The documentation is contradictory. From props.conf.spec, the 2 parameters which both need to be set are
unarchive_cmd. The descriptions say
invalid_cause can only be set for a sourcetype stanza, whereas
unarchive_cmd can only be set for a source stanza. Is that even possible?
invalid_cause = <string> * Can only be set for a [<sourcetype>] stanza. * Splunk does not index any data with invalid_cause set. * Set <string> to "archive" to send the file to the archive processor (specified in unarchive_cmd). * Set to any other string to throw an error in the splunkd.log if running Splunklogger in debug mode. * Defaults to empty. is_valid = true | false * Automatically set by invalid_cause. * DO NOT SET THIS. * Defaults to true. unarchive_cmd = <string> * Only called if invalid_cause is set to "archive". This field is only valid on [source::stanzas]. * <string> specifies the shell command to run to extract an archived source. * Must be a shell command that takes input on stdin and produces output on stdout. * Use _auto for Splunk's automatic handling of archive files (tar, tar.gz, tgz, tbz, tbz2, zip) * Defaults to empty.
I can't get the archive processor to activate.
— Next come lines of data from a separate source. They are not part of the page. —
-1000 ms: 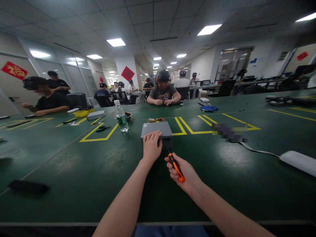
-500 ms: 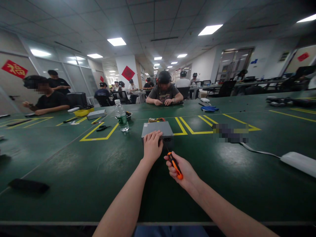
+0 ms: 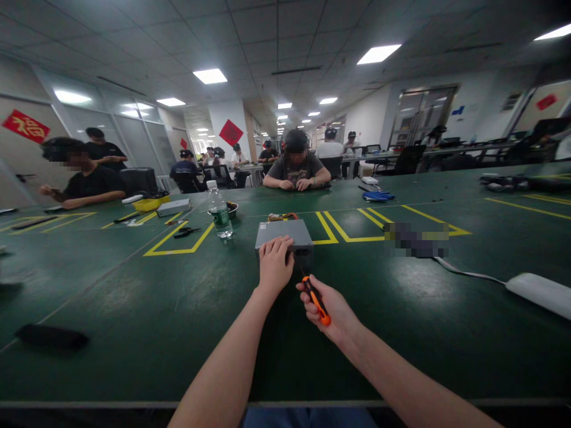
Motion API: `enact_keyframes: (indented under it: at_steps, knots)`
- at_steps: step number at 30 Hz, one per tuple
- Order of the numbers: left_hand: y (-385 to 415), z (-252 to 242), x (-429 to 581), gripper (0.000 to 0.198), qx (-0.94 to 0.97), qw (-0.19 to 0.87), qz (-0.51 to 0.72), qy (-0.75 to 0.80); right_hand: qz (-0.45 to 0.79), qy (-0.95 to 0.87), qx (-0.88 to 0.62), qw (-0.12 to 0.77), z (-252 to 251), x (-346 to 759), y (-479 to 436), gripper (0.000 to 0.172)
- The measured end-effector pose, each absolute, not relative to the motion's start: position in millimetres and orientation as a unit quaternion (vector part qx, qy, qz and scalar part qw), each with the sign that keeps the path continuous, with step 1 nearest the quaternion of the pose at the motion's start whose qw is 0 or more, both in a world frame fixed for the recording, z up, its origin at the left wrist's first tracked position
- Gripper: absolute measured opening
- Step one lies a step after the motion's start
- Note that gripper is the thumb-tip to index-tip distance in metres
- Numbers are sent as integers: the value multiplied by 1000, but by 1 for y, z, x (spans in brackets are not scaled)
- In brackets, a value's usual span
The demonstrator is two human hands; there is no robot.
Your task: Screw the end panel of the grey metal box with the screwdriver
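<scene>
A grey metal computer power supply (image 3: 292, 229) stands on the green table in front of me, its socket side toward me. Bundled coloured cables (image 3: 281, 217) lie behind it. My left hand (image 3: 275, 264) grips its near left part, fingers over the top and thumb down at the near face. Wrapped in the fingers of my right hand (image 3: 332, 306) is an orange and black screwdriver (image 3: 316, 299). Its thin shaft points up at the lower near side of the power supply; I cannot tell whether the tip touches.
A water bottle (image 3: 219, 211) and a bowl (image 3: 232, 208) stand left of the power supply. Black pliers-like tool (image 3: 186, 232) lies further left. A white power strip (image 3: 539, 292) with a cable is at right, a black object (image 3: 52, 337) at near left. A person (image 3: 298, 163) sits opposite.
</scene>
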State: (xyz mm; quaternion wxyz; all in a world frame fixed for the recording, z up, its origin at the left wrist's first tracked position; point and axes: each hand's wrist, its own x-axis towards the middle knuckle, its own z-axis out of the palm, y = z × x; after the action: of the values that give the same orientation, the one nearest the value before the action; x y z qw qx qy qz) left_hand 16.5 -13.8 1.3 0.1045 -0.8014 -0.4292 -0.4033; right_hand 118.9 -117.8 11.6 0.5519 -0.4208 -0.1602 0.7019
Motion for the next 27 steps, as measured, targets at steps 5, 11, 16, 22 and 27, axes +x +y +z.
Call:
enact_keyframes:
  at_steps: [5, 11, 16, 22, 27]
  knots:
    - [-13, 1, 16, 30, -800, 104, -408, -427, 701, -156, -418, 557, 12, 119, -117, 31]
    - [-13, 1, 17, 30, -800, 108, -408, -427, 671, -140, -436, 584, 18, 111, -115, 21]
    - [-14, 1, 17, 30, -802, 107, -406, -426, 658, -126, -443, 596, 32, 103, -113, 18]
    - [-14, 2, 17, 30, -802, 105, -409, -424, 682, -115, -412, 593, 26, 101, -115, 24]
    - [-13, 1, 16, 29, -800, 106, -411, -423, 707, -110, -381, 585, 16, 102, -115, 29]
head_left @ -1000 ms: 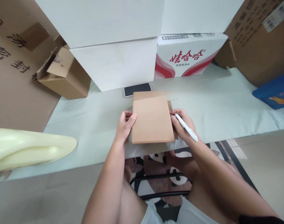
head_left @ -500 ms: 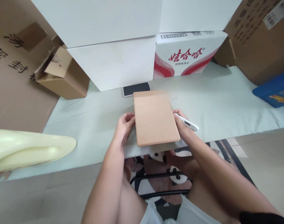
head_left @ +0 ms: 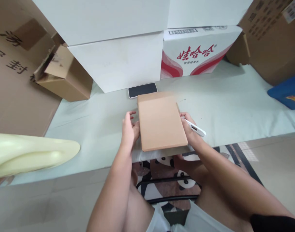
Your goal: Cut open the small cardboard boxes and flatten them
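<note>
A brown cardboard box (head_left: 163,122) lies between my hands near the table's front edge. My left hand (head_left: 130,129) is at its left side, fingers spread and off the cardboard, the thumb side close against the box edge. My right hand (head_left: 189,127) is closed around a white utility knife (head_left: 198,129) at the box's right side. The knife's handle points toward the lower right; its front end is hidden by my fingers and the box.
A phone (head_left: 142,90) lies behind the box, before white cartons (head_left: 118,64) and a red-printed carton (head_left: 196,54). An open small carton (head_left: 67,77) stands left, a pale yellow object (head_left: 36,154) front left, a blue package (head_left: 286,91) right.
My left hand's fingers have opened and lifted away from the box's left side. My right hand and the knife stay nearly in place. The view has shifted slightly.
</note>
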The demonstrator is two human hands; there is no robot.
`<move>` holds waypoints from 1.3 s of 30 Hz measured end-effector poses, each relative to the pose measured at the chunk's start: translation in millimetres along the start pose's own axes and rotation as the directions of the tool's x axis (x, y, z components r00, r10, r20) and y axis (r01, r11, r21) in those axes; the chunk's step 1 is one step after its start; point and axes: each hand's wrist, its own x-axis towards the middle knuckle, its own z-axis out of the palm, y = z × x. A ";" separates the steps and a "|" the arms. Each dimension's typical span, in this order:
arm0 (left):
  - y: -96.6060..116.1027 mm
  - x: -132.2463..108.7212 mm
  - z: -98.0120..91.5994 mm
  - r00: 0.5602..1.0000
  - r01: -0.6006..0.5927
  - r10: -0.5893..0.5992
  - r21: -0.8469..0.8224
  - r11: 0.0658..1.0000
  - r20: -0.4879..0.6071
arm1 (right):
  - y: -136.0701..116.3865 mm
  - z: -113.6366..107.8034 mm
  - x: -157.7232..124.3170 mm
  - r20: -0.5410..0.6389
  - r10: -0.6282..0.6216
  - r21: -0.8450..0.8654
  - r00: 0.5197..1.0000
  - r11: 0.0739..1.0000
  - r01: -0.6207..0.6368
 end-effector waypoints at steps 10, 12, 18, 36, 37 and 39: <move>32.7 -17.2 7.7 0.989 -0.058 0.110 0.444 0.894 -0.094 | -3.0 -2.2 0.7 0.032 -0.008 -0.015 0.999 1.000 0.008; 32.0 -16.8 5.1 0.982 -0.074 0.155 0.542 0.837 -0.105 | -3.9 -2.6 0.7 0.033 -0.010 -0.016 0.999 1.000 0.010; 21.2 -5.0 0.4 0.998 0.055 -0.052 0.185 0.981 -0.021 | -9.2 -2.9 -1.6 0.045 -0.005 0.000 0.999 1.000 0.005; 21.9 -4.7 5.2 0.977 0.061 -0.006 -0.252 0.966 0.211 | -38.5 -22.1 -4.7 -0.106 0.024 0.750 0.994 0.659 0.064; 22.0 -4.8 6.4 0.975 0.061 -0.001 -0.258 0.964 0.224 | -36.7 -19.6 -6.4 -0.086 0.052 0.748 0.995 0.663 0.030; 22.1 -5.1 9.5 0.969 0.046 0.021 -0.261 0.964 0.244 | -26.8 -14.3 -7.5 -0.062 0.115 0.738 0.991 0.674 -0.032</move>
Has anyone does this successfully?
Seems to be an old post but for those who are looking for it.. The purpose was to read some binary logs using archive processor. This configuration worked:
props.conf: [source::/path/to/log/directories/...log] invalid_cause = archive unarchive_cmd = executable_to_read_binary sourcetype = binary_log NO_BINARY_CHECK = true [default] maxDist = 500 inputs.conf: [monitor:///path/to/log/directories] sourcetype = binary_log
not sure sourcetype is mandatory to get this working. I was able to use invalid_cause under source::. Actually this is the only way it works for me.
I looked through
system/default/props.conf and it appears that you simply have to have your source-based stanza point to a custom/bogus sourcetype, which is where you set
invalid_cause = archive.
I think an example may make more sense then the paragraph above.
[source::....(tbz|tbz2)(.\d+)?] unarchive_cmd = _auto sourcetype = preprocess-bzip NO_BINARY_CHECK = true [source::....bz2?(.\d+)?] unarchive_cmd = bzip2 -cd - sourcetype = preprocess-bzip NO_BINARY_CHECK = true [preprocess-bzip] invalid_cause = archive is_valid = False LEARN_MODEL = false
What I don't get is this: What's the need for all the different "preprocess-*" sourcetypes? I mean, why not just create a single
[preprocess-archive] (or something like that) and then just point all the
[source::...*] stuff to a single sourcetype. All of the
preprocess-* sourcetype are identical in the system default file. I don't think you ever see these sourcetypes within splunk, do you?